Published February 11, 2019
The U.S. has just completed the longest government shutdown in its history. The shutdown came to an end when President Trump backed down from his demand that the government fund his oft promised wall on the southern border of the U.S.
Trump’s “big, beautiful wall” was to be paid for by Mexico. When that didn’t happen, he demanded that the U.S. government pay for the wall. The price tag is estimated at $5.7 billion. When the House of Representatives refused the funding, the president allowed “non-essential” government services not to be funded – an act that he said he was “proud to own.”
After the economy teetered on the brink, the shutdown ended. Government services resumed. Employees, who had not been paid for a month, are in the process of catching up on the work not done during the stoppage.
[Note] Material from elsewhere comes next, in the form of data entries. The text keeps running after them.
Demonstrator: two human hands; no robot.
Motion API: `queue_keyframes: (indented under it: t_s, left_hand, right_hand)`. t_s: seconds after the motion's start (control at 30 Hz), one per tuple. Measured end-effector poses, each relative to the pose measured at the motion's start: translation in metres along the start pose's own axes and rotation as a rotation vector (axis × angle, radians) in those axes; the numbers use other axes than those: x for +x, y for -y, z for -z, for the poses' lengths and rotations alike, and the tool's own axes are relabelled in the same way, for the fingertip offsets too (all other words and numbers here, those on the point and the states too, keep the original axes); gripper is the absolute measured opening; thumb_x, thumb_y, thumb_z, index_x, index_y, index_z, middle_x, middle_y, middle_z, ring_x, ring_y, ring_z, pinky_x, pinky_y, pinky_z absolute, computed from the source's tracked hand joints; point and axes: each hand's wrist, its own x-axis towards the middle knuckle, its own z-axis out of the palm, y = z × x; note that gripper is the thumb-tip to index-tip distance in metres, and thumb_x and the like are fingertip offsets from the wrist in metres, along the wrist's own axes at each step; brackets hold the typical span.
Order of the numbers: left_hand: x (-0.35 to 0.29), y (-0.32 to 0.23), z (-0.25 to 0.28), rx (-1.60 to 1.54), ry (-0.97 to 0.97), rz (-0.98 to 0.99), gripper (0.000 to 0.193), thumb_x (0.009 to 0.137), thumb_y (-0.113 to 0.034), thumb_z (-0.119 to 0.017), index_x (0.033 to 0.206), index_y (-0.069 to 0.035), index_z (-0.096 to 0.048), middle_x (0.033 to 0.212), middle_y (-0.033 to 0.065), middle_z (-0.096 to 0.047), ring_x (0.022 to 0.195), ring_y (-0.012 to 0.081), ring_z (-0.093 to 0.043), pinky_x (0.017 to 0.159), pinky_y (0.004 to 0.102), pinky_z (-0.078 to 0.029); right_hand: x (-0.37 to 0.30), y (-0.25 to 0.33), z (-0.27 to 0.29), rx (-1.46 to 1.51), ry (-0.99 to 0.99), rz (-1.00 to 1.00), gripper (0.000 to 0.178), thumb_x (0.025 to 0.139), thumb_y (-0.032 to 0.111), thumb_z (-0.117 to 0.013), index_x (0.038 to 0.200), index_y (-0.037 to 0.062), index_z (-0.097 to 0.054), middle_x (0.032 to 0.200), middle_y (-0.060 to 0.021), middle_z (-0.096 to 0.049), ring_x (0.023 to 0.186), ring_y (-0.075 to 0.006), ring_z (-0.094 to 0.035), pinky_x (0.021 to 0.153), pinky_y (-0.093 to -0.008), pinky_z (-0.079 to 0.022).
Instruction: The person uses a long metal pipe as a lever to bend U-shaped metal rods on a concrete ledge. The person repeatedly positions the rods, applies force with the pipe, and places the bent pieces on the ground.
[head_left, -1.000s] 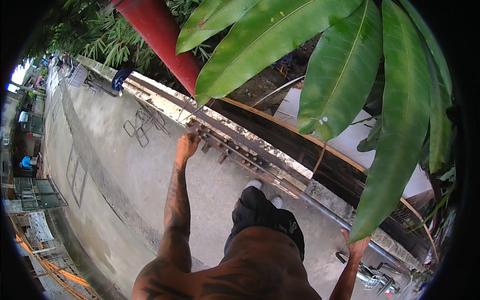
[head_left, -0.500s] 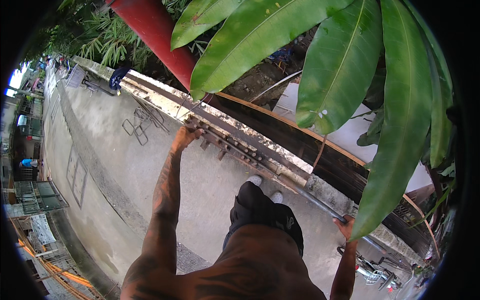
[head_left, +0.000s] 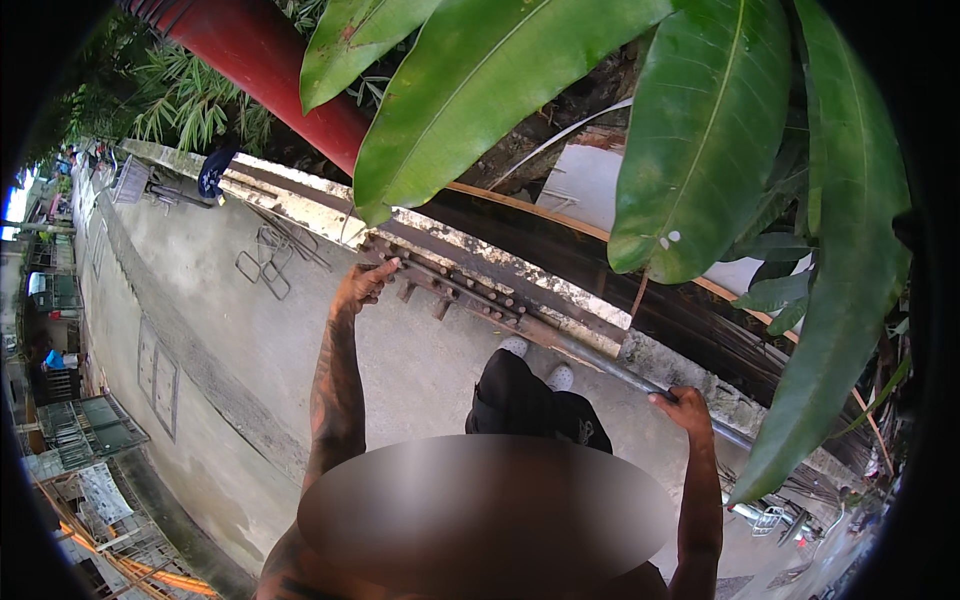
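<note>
A rusty steel bar with several upright pegs [head_left: 480, 300] lies along the near side of a low wall. At its left end is my left hand [head_left: 364, 286], its index finger stretched along the pegs and the other fingers curled. Whatever those fingers grip is too small to make out. A long grey metal pipe [head_left: 620, 374] runs from the bar's right end toward the lower right. My right hand [head_left: 686, 410] is wrapped around this pipe well out from the pegs. Short stubs [head_left: 440, 309] stick out from the bar's near edge.
Large green leaves [head_left: 700, 140] hang close in front at the upper right. A red pipe [head_left: 270, 70] slants behind the low wall [head_left: 560, 280]. Bent metal frames [head_left: 268, 262] lie on the concrete floor [head_left: 250, 350]. Dark cloth [head_left: 213, 172] drapes over the wall. My shoes [head_left: 560, 377] stand near the bar.
My right hand and the pipe have swung a little toward the wall. My left hand has drawn slightly back from the pegs, its index finger straighter. The view has shifted slightly.
</note>
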Motion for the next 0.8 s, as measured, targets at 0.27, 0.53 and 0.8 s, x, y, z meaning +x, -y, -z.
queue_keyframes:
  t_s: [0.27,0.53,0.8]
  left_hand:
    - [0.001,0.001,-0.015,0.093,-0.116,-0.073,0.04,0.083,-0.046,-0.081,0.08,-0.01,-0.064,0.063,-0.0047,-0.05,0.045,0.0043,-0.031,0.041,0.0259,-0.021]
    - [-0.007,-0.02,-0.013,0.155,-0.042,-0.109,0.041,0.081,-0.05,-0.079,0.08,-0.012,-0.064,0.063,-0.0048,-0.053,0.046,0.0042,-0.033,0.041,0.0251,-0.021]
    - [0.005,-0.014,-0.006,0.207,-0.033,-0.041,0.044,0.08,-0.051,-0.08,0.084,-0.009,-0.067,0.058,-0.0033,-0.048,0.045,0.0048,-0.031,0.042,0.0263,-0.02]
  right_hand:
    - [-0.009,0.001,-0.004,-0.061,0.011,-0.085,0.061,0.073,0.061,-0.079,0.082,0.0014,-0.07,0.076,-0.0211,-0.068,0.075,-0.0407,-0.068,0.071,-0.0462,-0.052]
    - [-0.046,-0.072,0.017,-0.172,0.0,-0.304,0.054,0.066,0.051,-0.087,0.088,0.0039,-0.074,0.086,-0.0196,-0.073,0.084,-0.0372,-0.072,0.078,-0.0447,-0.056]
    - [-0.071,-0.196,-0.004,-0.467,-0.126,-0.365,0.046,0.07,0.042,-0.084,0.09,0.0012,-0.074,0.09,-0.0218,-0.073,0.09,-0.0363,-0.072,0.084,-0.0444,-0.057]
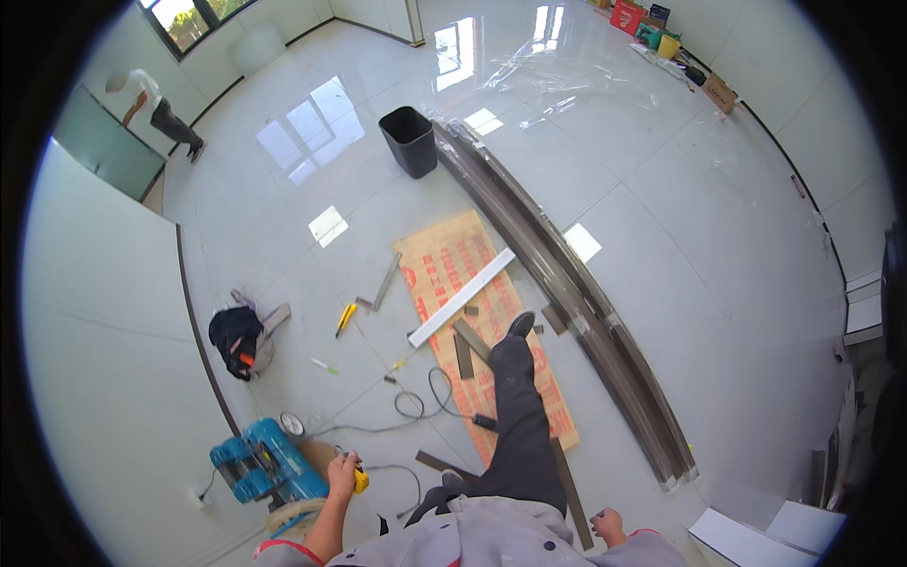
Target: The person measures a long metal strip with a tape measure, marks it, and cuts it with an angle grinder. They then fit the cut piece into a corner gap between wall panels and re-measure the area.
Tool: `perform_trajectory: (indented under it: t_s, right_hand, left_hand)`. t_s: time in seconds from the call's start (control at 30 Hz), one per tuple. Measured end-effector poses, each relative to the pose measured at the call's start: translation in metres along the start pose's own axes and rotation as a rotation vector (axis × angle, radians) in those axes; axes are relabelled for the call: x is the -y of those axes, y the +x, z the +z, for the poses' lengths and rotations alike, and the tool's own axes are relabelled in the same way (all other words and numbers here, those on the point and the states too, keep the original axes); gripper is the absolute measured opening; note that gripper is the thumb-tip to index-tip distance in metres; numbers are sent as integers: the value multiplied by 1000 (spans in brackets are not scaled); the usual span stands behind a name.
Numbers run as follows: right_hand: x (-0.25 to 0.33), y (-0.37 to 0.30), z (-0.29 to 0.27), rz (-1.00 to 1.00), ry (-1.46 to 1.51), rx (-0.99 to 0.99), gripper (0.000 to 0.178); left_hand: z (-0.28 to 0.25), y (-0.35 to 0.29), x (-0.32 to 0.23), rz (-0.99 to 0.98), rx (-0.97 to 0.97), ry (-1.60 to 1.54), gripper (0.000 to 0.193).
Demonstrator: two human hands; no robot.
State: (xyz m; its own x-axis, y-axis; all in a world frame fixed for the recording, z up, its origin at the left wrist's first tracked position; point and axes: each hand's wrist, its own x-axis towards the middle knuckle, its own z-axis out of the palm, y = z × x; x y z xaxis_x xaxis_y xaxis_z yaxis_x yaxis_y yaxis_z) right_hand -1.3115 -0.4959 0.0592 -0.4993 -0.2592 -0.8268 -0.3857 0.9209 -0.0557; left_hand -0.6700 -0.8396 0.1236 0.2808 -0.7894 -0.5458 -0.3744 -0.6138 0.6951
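My left hand (344,475) is closed around a yellow tape measure (361,480), beside a blue power saw (269,461) on the floor. Down at my right side hangs my right hand (609,524), its fingers loosely bent and slightly apart, with nothing visible in them. A long dark trim strip (572,491) lies close to it. One of my feet, in a dark shoe (521,325), rests on a brown cardboard sheet (444,248) with red print. Across that sheet lie a white strip (463,298) and short dark offcuts (463,356).
Long dark trim profiles (567,302) wrapped in clear film stretch along the right, with a black bin (409,142) at their far end. A yellow utility knife (346,319), a metal square (385,283), a cable (359,430) and a backpack (236,335) lie left. Far left stands another person (156,109).
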Motion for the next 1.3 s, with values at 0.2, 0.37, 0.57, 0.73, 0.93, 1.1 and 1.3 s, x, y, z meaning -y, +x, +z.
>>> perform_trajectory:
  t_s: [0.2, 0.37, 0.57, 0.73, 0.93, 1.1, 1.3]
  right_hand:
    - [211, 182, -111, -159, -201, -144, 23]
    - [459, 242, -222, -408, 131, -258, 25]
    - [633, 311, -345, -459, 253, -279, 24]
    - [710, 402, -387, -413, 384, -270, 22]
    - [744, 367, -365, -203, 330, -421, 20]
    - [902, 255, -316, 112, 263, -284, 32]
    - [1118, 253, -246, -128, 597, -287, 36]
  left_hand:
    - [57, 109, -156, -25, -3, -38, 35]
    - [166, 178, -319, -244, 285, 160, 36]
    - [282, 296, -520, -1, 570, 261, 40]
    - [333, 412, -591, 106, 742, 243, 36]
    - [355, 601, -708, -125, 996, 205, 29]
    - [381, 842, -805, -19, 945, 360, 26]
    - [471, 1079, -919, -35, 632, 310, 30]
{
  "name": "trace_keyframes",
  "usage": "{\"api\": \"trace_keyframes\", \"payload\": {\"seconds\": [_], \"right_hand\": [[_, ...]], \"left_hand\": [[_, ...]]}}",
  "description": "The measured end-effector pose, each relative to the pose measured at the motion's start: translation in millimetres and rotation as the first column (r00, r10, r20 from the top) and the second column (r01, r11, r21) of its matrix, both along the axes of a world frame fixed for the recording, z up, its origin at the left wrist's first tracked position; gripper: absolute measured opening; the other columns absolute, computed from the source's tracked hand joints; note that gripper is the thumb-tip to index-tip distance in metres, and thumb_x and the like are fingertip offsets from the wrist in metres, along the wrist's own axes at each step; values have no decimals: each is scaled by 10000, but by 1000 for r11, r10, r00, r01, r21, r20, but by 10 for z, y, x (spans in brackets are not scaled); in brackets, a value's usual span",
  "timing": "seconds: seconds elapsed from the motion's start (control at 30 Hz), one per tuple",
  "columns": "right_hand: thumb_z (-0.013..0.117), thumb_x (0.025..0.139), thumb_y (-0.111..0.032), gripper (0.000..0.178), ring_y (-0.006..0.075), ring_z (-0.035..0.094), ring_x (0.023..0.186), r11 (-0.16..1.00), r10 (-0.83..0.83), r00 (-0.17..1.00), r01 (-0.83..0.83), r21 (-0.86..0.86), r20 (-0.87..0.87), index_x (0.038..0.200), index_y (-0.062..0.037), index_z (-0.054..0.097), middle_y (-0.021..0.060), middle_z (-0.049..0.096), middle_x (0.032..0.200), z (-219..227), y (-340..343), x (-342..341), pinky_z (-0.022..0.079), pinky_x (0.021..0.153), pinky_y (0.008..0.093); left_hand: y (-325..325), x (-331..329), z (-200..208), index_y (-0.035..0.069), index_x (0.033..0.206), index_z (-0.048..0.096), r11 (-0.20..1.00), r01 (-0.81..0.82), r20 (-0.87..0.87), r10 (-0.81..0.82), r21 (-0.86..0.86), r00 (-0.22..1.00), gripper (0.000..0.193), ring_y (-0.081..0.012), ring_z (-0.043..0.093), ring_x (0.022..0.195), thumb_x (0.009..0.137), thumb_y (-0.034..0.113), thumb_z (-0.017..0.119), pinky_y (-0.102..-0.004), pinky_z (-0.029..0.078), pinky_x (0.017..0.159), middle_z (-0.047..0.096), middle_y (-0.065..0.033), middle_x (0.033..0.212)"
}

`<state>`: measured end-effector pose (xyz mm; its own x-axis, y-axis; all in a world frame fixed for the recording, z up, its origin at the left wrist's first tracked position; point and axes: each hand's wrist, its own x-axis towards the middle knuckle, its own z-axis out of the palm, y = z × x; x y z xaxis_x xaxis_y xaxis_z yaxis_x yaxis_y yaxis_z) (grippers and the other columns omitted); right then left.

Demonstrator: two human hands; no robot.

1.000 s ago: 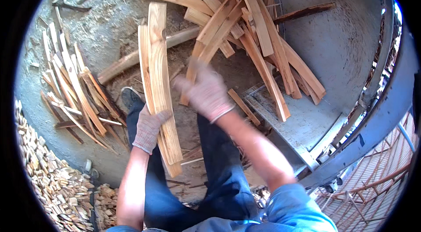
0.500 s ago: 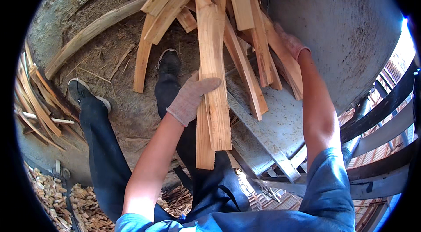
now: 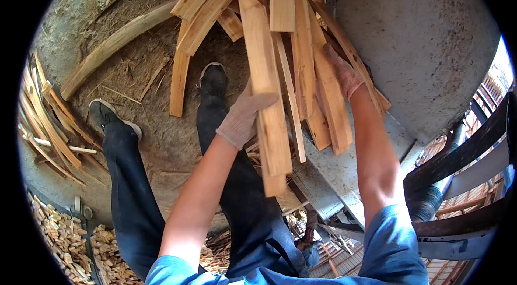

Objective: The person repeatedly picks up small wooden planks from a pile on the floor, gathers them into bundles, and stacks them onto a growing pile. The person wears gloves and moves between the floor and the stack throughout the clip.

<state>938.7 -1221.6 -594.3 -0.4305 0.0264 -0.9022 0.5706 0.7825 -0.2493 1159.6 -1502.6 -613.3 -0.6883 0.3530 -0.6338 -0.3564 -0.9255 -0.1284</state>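
Note:
My left hand (image 3: pixel 245 115), in a pale work glove, is closed round two long wooden boards. The upper board (image 3: pixel 264 69) slants down toward me and overlaps the lower one (image 3: pixel 274 185). My right hand (image 3: pixel 344 72), gloved too, lies with fingers stretched along the outer side of a plank (image 3: pixel 331 96) in the pile. Its fingertips touch the wood, and part of the hand is hard to make out. Between my hands, several more planks (image 3: pixel 302 53) point toward me. Others (image 3: pixel 207 21) fan out at the upper left.
A long curved slab (image 3: pixel 118 48) lies on the dirt-strewn ground. Thin offcuts (image 3: pixel 54 118) are heaped at the left. Small wood chunks (image 3: pixel 59 236) fill the lower left. A grey metal surface (image 3: pixel 409 43) rises at the right, near dark curved bars (image 3: pixel 458 150).
My right hand has moved left, and the planks beside it now stand closer together. The boards in my left hand have swung slightly right at their near ends.

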Motion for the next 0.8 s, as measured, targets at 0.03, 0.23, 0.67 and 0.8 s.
{"api": "trace_keyframes", "payload": {"seconds": [0.03,0.23,0.67,0.8], "right_hand": [[648,976,-464,725,225,499,1331,996,-89,996,89,-6,10,1519,-27,451,136,500,1492,-13,-186,34,397,1110,332],[781,884,-449,703,202,685,1032,952,-303,940,294,80,155,1367,21,584,147,690,1230,531,-1371,122,570,888,319],[811,879,-305,635,235,673,1072,807,-568,802,587,-65,186,1332,74,578,180,679,1241,1018,-2271,1581,527,967,328],[785,895,-292,659,232,684,998,815,-575,792,576,61,205,1373,73,515,174,685,1183,1821,-2466,1873,572,826,348]], "left_hand": [[18,-91,2,45,1461,433,1000,-12,18,12,-21,1000,694,-191,651,1032,867,203,753,-358,596,861,613,-82,1172],[251,-257,-153,47,1503,373,997,-34,-8,33,-75,999,698,-220,625,1182,956,281,737,-375,559,1013,590,-114,1331],[-793,460,421,3,1347,548,948,287,179,-261,-137,948,441,-215,710,1015,978,226,640,-350,630,813,670,-135,1164],[-843,946,1289,-38,1322,555,961,268,303,-235,-69,923,516,-240,716,1016,942,284,688,-382,627,850,673,-170,1186]]}}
Among the many consequences, the Federal Reserve had to make interest rate decisions at its January meeting without full details of the economy. The Fed wisely decided not to change rates.
Now negotiations are going on within the government as to whether or not the government will pay for the wall. Three weeks were allocated to make that decision. President Trump, who advertised himself as a champion dealmaker, has so far found a deal elusive. He now says that he does not believe current negotiations will yield a solution that he can accept. Since he is apparently playing no role in the negotiations, it is likely that he will not approve any proposal. The question then arises: What will happen next? The president’s State of the Union speech provided no answers.